The United States clampdown on Huawei Technologies continues as the Trump administration today announced it will further tighten restrictions on the Chinese company’s access to commercially available chips.
Reuters reported that the U.S Commerce Department will expand restrictions announced in May, targeted at Huawei, from obtaining semiconductors without a special license – including chips made by foreign firms that have been developed or produced with U.S. software or technology.
Sources also say that the administration will add 38 Huawei affiliates in 21 countries to the U.S. government’s economic blacklist, raising the total to 152 affiliates since Huawei was first added in May 2019.
Commerce Secretary Wilbur Ross told Fox Business the restrictions on Huawei-designed chips imposed in May “led them to do some evasive measures. They were going through third parties,” Ross said. “The new rule makes it clear that any use of American software or American fabrication equipment is banned and requires a license.”
Secretary of State Mike Pompeo said the rule change “will prevent Huawei from circumventing U.S. law through alternative chip production and provision of off-the-shelf chips.” He added in a statement “Huawei has continuously tried to evade” U.S. restrictions imposed in May.
Huawei did not immediately comment.
The U.S-China relationship is currently at its lowest ebb in decades. The United States is forcing the hands of governments around the world to freeze Huawei out arguing that the company will hand over data to the Chinese government for spying. Huawei denies it spies for China.

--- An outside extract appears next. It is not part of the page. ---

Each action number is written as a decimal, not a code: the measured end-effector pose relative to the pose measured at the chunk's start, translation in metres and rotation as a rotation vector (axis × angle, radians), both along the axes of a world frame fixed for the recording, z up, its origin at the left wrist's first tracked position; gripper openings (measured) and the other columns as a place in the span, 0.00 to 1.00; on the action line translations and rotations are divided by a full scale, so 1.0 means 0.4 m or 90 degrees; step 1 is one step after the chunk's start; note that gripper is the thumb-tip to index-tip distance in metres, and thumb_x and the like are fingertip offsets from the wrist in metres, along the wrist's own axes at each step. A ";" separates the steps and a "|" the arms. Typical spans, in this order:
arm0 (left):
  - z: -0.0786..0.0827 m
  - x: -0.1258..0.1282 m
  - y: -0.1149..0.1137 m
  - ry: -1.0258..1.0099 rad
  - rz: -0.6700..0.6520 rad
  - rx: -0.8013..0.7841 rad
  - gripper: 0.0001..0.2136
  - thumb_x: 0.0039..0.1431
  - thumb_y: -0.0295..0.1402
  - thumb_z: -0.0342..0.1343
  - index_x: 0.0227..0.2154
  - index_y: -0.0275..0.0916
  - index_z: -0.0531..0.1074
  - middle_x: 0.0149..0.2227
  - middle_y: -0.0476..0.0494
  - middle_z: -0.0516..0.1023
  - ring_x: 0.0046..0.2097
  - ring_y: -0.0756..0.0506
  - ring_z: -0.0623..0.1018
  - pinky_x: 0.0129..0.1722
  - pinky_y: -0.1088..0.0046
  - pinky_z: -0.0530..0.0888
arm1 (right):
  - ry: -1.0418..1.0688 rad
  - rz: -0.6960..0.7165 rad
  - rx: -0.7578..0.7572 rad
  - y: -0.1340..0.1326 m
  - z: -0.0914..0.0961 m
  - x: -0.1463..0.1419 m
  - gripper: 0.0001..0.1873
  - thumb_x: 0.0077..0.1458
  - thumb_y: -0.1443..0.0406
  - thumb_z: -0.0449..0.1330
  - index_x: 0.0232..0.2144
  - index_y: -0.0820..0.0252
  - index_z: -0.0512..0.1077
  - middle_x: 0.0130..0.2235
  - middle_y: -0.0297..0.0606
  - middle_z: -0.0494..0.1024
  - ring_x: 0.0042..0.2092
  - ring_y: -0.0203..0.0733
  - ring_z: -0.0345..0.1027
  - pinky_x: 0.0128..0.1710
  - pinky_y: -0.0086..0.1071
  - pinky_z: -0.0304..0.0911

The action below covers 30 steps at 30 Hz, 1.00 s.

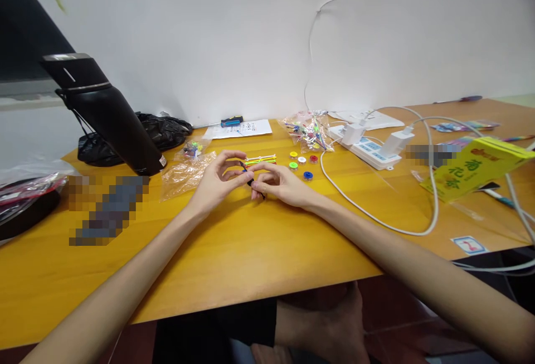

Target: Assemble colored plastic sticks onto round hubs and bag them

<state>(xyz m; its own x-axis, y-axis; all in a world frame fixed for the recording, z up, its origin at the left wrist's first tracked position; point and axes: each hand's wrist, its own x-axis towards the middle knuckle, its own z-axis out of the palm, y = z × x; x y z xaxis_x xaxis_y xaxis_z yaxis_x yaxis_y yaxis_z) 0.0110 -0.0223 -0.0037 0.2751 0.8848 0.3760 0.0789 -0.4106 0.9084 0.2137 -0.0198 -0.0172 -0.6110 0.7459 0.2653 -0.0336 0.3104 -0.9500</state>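
Observation:
Near the middle of the table, my left hand (217,183) and my right hand (284,185) meet, fingertips pinched together on a small black piece (249,183) with a thin dark rod. My fingers cover most of it, so its exact kind is unclear. Just behind my fingertips lie several thin coloured sticks (262,159). To the right of them are small round discs: a yellow disc (293,154), a white disc (301,160), a red disc (313,159), a green disc (293,166) and a blue disc (308,175).
A clear plastic bag (181,179) lies left of my hands, beside a tall black bottle (112,113). Behind are a screwdriver (229,122), paper (259,126) and a bag of coloured parts (307,131). A power strip (370,151) with white cables and a yellow packet (476,169) occupy the right.

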 end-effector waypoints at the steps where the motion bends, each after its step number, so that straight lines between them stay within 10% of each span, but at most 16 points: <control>1: -0.003 0.001 0.000 0.019 -0.033 -0.009 0.17 0.56 0.40 0.65 0.45 0.40 0.72 0.52 0.41 0.73 0.50 0.44 0.75 0.50 0.67 0.74 | 0.032 0.011 -0.033 0.001 0.000 0.000 0.17 0.61 0.58 0.63 0.49 0.56 0.67 0.33 0.34 0.80 0.35 0.37 0.74 0.41 0.33 0.68; 9: -0.004 0.018 -0.014 0.025 -0.142 -0.054 0.10 0.64 0.41 0.58 0.38 0.39 0.70 0.30 0.50 0.73 0.36 0.49 0.74 0.41 0.72 0.70 | 0.182 0.062 -0.222 -0.006 -0.003 -0.002 0.21 0.56 0.62 0.68 0.49 0.52 0.65 0.35 0.32 0.81 0.41 0.39 0.75 0.50 0.36 0.64; 30: 0.002 0.023 -0.039 0.026 -0.213 -0.099 0.10 0.68 0.42 0.53 0.39 0.40 0.69 0.33 0.46 0.74 0.33 0.50 0.71 0.34 0.74 0.69 | 0.234 0.183 -0.328 -0.023 0.031 -0.002 0.08 0.63 0.59 0.60 0.37 0.56 0.66 0.31 0.31 0.69 0.35 0.37 0.66 0.51 0.39 0.63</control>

The new actions, effective immediately, should prevent Huawei’s attempts to circumvent U.S. export controls, Commerce said.
One Commerce Department official in an interview with Reuters said, It “makes clear that we’re covering off-the-shelf designs that Huawei may be seeking to purchase from a third-party design house.”
A new separate rule requires companies on the economic blacklist to obtain a license when a company like Huawei on the list acts “as a purchaser, intermediate consignee, ultimate consignee, or end-user.”
The department also confirmed it will not extend a temporary general license that expired Friday for users of Huawei devices and telecommunication providers. Parties must now submit license applications for transactions previously authorized.
According to Reuters, the Commerce Department is adopting a limited permanent authorization for Huawei entities to allow “ongoing security research critical to maintaining the integrity and reliability of existing” networks and equipment.
Existing U.S. restrictions have already had a heavy impact on Huawei and its suppliers. The May restrictions do not fully go into effect until Sept. 14.
On Aug. 8, financial magazine Caixin reported Huawei will stop making its flagship Kirin chipsets next month due to U.S. pressure on suppliers.